## PROBLEM TO SOLVE
Search the listing for the string "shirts" and copy every line that contains it.

## EXERCISE INPUT

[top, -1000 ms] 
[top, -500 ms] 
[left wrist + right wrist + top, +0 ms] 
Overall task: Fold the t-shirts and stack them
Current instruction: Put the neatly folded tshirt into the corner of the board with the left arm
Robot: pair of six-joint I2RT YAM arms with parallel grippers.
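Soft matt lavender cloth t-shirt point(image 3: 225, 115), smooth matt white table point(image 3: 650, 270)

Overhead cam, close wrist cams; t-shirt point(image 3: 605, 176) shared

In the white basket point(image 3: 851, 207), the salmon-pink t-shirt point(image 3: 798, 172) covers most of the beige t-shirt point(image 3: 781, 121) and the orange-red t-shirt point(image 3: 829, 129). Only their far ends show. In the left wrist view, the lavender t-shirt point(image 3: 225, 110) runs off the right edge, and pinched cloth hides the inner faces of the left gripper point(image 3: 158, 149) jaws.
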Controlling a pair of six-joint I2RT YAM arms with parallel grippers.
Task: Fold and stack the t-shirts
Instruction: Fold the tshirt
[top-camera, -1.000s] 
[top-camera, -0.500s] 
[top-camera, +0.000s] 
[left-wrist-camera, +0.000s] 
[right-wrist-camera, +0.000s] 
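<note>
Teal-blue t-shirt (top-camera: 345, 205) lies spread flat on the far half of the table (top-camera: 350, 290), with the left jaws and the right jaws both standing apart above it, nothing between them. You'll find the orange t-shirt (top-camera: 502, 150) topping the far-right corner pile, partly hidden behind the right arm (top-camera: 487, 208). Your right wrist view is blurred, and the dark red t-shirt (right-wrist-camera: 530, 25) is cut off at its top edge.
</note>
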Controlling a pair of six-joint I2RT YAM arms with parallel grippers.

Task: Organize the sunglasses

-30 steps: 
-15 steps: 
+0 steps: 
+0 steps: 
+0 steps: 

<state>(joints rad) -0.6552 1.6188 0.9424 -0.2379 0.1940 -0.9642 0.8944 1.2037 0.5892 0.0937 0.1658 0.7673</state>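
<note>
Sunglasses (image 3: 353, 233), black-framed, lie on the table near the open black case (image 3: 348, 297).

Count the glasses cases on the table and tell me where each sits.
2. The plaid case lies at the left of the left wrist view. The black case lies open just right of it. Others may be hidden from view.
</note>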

## OUTPUT FOR THIS TASK
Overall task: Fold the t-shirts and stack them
Task: Fold and stack the t-shirts

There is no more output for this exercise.